**Instructions to follow**
Give back every line of the material exactly. Skip the pictures.
[Provided data]
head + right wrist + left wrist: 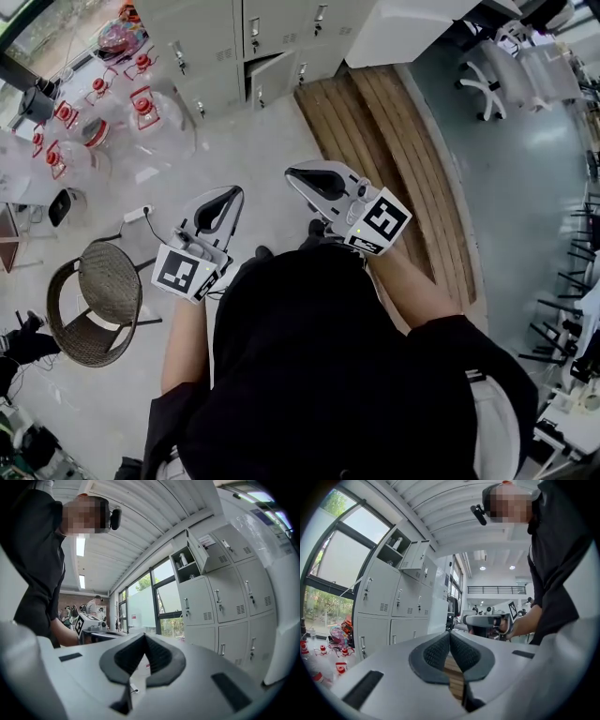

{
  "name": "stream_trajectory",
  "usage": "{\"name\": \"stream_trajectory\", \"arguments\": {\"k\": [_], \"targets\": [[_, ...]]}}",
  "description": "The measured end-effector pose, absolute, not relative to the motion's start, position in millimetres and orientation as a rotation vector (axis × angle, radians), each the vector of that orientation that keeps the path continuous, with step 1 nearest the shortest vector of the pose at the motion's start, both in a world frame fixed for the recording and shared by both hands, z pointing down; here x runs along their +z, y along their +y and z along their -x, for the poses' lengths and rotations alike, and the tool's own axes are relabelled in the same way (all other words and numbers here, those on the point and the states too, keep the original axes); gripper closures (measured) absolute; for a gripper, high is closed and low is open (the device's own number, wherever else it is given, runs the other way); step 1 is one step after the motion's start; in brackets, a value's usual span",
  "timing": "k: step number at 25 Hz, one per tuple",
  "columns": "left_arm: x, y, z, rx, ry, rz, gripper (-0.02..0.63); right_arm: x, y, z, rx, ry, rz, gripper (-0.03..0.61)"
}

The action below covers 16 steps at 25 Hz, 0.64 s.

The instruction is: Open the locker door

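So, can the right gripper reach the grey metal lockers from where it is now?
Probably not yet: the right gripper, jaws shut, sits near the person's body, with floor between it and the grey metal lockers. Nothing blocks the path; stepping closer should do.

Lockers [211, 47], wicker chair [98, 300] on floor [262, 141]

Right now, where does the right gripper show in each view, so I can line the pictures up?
Head view: right gripper, just right of centre.
Left gripper view: right of centre, seen side-on.
Right gripper view: bottom centre, jaws together.
Landmark: grey lockers, at top, left and right respectively.
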<state>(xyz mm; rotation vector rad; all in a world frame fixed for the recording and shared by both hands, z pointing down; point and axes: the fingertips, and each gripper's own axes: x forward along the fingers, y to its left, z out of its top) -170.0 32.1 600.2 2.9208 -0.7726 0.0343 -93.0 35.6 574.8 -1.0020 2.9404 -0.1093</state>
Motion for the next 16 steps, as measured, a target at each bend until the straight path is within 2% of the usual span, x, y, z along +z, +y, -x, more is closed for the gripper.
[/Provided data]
**The completed task**
head + right wrist + left wrist: 

{
  "name": "stream_trajectory",
  "usage": "{\"name\": \"stream_trajectory\", \"arguments\": {\"k\": [_], \"targets\": [[_, ...]]}}",
  "description": "The measured end-effector pose, absolute, not relative to the motion's start, position in millimetres and orientation as a rotation vector (axis × angle, radians), each the vector of that orientation that keeps the path continuous, with step 1 nearest the shortest vector of the pose at the motion's start, both in a world frame fixed for the recording and shared by both hands, z pointing down; here x runs along their +z, y along their +y and z along their -x, for the poses' lengths and rotations alike, and the tool's own axes are relabelled in the same way (all other words and numbers here, those on the point and the states too, keep the original axes); gripper closures (measured) absolute; for a gripper, high is closed and low is open (the device's own number, wherever else it is given, runs the other way); step 1 is one step after the motion's start; in brackets, a value's usual span",
  "timing": "k: step number at 25 Hz, one per tuple",
  "columns": "left_arm: x, y, z, rx, ry, rz, gripper (-0.02..0.63); right_arm: x, y, z, rx, ry, rz, gripper (-0.03..0.61)"
}

The action below covers 16 steps at 25 Hz, 0.64 s.

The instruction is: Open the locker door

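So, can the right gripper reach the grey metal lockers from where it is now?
Probably not yet: the right gripper, jaws shut, sits near the person's body, with floor between it and the grey metal lockers. Nothing blocks the path; stepping closer should do.

Lockers [211, 47], wicker chair [98, 300] on floor [262, 141]

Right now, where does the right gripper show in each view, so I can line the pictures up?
Head view: right gripper, just right of centre.
Left gripper view: right of centre, seen side-on.
Right gripper view: bottom centre, jaws together.
Landmark: grey lockers, at top, left and right respectively.
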<state>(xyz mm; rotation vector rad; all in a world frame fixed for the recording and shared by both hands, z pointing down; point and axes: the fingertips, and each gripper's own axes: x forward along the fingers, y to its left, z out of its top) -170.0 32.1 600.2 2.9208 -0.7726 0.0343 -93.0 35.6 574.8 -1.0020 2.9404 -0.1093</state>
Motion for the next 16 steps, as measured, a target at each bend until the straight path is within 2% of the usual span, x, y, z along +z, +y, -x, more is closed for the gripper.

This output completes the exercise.